This is the healthy and fair diet that Bigas Luna inspires

One of Bigas Luna's dreams was “that people could eat my work, as happens with the cook's work,” he explained.

Oliver Thansan
Oliver Thansan
11 November 2023 Saturday 09:33
9 Reads
This is the healthy and fair diet that Bigas Luna inspires

One of Bigas Luna's dreams was “that people could eat my work, as happens with the cook's work,” he explained. This year marks the tenth anniversary of the death of a filmmaker who advised: “Don't eat anything you don't know what it is, where it comes from and what it contains” and who dedicated himself to knowing in depth everything he consumed, from water even chocolate, which was the first and last thing I had every day.

His daughter, Betty Bigas, remembers him as a pioneer: “20 years ago there were no totally organic and ecological stores. He set up a garden, with donkeys and chickens, and was learning; “He traveled all over Spain looking for the best producers and products.” The filmmaker's vital philosophy was built with what he called “the three fluids”: blood, milk and water, or in other words, the heart as the engine of life, the first food as humans and the essential liquid.

The filmmaker and gardener also urged us: “Touch the earth at least once a week. Think that everything you eat comes from it. And thank him.” He himself, when filming for several days in urban environments, “always found the time to escape to the countryside and get his hands dirty,” recalls Betty Bigas.
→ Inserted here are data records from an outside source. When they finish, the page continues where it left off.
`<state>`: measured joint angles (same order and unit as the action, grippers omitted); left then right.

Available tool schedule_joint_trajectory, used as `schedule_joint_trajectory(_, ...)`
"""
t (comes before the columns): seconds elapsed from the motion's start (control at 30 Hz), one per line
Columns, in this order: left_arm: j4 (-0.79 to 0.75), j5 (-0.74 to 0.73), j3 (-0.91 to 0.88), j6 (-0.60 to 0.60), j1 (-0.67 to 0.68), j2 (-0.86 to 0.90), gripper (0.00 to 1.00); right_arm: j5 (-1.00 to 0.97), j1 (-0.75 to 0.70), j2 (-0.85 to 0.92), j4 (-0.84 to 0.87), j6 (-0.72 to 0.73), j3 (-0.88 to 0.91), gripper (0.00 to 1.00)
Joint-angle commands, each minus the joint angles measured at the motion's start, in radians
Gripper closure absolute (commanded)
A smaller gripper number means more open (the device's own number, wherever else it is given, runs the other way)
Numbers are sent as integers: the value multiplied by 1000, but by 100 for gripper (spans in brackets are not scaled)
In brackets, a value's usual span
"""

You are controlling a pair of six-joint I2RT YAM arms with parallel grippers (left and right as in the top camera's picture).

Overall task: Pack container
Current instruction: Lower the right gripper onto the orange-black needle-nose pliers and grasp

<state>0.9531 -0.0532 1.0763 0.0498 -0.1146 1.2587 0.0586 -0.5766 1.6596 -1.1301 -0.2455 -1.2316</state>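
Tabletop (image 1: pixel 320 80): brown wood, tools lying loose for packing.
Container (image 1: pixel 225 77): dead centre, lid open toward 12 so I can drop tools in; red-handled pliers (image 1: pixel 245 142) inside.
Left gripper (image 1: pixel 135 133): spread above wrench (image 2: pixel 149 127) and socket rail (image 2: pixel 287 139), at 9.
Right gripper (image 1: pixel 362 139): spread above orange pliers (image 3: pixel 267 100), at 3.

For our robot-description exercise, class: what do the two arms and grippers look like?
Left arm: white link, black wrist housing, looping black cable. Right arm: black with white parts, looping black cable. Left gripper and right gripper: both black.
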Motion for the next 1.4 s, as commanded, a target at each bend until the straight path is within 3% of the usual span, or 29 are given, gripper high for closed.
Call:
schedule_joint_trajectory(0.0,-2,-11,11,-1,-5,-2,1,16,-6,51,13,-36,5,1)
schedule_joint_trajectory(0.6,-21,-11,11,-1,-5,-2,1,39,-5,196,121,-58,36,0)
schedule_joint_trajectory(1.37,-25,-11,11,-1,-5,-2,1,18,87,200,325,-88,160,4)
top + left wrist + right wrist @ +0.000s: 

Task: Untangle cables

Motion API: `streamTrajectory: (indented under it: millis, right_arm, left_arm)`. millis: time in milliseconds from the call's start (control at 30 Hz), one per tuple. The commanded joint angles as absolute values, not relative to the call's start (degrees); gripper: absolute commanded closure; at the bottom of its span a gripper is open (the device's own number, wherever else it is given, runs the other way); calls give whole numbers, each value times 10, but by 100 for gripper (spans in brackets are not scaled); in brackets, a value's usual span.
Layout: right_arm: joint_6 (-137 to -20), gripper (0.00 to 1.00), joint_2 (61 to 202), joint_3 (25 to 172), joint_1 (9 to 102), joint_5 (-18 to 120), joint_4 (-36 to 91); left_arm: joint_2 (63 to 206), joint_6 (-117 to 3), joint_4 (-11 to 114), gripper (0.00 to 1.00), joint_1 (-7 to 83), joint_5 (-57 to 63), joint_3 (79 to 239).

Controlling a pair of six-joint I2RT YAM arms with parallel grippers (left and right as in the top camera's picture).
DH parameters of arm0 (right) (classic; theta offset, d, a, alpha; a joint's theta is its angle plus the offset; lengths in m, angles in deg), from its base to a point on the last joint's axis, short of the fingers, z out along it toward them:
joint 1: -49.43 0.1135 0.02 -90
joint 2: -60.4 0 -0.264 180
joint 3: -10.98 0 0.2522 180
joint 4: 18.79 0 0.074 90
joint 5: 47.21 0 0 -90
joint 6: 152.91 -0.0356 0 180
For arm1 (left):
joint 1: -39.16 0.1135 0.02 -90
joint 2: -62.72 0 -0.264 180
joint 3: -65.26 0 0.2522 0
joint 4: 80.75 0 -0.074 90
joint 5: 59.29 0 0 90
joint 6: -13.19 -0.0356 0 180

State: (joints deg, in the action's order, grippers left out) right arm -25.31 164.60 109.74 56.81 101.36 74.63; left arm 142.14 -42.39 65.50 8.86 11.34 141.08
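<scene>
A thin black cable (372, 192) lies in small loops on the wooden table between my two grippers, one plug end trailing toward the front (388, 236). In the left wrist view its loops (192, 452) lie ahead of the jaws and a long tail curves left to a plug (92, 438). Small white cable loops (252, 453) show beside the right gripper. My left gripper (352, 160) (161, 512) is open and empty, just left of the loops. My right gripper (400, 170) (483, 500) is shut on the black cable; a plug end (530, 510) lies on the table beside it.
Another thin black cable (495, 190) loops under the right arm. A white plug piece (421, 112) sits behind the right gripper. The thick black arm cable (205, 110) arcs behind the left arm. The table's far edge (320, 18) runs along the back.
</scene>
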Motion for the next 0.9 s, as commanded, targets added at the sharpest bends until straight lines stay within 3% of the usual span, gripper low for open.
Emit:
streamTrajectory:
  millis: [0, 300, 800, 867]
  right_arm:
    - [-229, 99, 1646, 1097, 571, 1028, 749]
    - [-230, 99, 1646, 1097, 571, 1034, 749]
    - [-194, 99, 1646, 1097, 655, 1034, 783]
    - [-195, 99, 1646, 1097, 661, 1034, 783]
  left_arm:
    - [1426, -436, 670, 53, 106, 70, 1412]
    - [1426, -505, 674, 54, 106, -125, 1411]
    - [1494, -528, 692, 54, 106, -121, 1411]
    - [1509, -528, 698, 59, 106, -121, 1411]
This commitment to returning to the land and the original raw materials that was part of Bigas Luna's philosophy is linked to the CoCo Sapiens project, which takes the film director as an example and lighthouse to build what they call “a community of consumers.” conscious". This young non-profit organization wants to value and give visibility to producers committed to what would today be the champions league of the highest standards in terms of sustainability, health (human, animal and plant), gastronomic quality and social commitment.

In Europe alone there are 450 types of seals that certify different characteristics related to different aspects of organic production, a mass that, rather than informing, causes misinformation in the consumer. The promoters of this initiative, Xavi Sala Bufill (41 years old) and Lucas León (39), propose to escape from the noise and confusion generated between the options of "green", sustainable, ecological, vegan, plant-based..., and that the starting point is an authentic connection with nature and the earth. It is what they call the “brown color”. Good real and verifiable production and not marketing linked to green or greenwashing.

“Because if the consumer does not have information about what they eat or knowledge of how agriculture, livestock and fishing are produced, they do not have decision-making capacity. There are no miraculous solutions, but ignorance empowers big brands,” explains Xavi Sala, a precocious environmentalist who, while still a child, had The Self-Sufficient Horticulturist, by John Seymour, as a bedside book. He was a chef, he had an organic restaurant and today he has his own garden for self-consumption.

CoCo Sapiens is in the process of reviewing the standards with people from the agricultural and fishing sector, scientists and external agronomists and already has producers who have signed a commitment contract to continue working on good, ethical, healthy and sustainable nutrition. It is an enormous task, because, as Sala explains, they want to take into account “all the ethical possibilities that surround the production and marketing of food.” From, for example, highlighting traditional forms of fishing that do not involve trawling, encouraging the consumption of fruit that has not been picked green or stored, penalizing waste and committing to gender equality to ecological packaging.

They have also launched a project with prestigious chefs to propose recipes that do not cost more than two euros, because “the problem with good food is not only the price but also how to manage the family economy. It is always preferable to eat fresher and less processed foods, even if they are certified. Because an industrial lasagna made with organic zucchini has nothing to do with making it at home.”

CoCo Sapiens is also inspired by the dinners that Bigas Luna organized to publicize the best quality foods and give a voice to those who produce them. He has already organized the first, in which the filmmaker could be seen and heard thanks to unpublished videos in which the biophile film director recorded himself with one of his first mobile phones. In them he leaves a testament to his ideals with forceful phrases: “Don't eat anything that your grandmother couldn't understand as food.” “Eat only eggs from happy chickens (…) and if you eat meat, make sure they have lived outdoors and with a dignified life.”

Bigas Luna left a great cinematographic legacy, but also books and exhibitions, such as Ingestum, at the IVAM (2008), which planted a seed that he wanted to water to inspire and contribute to improving people's lives: “It is the desire to review all the rituals and symbols linked to food and enhance the sensuality that the act of eating can provide. The desire to provide energy and new points of view, without forgetting that even today, on our planet, there are many people who lack the means to feed themselves with dignity."

Less known is his plastic work, although before his first feature film, Tatuaje (1976), he had already exhibited in several Spanish cities, London and Turin. Many of his paintings are made with seeds, with earth, with vegetables... like the one that will be seen starting November 29 in Infinite Natures, at the Reial Cercle Artístic in Barcelona, ​​as part of the International Festival of Art and Sustainability of Catalonia. Or in the exhibition presented by the Aínsa-Sobrarbe Contemporary Art Center.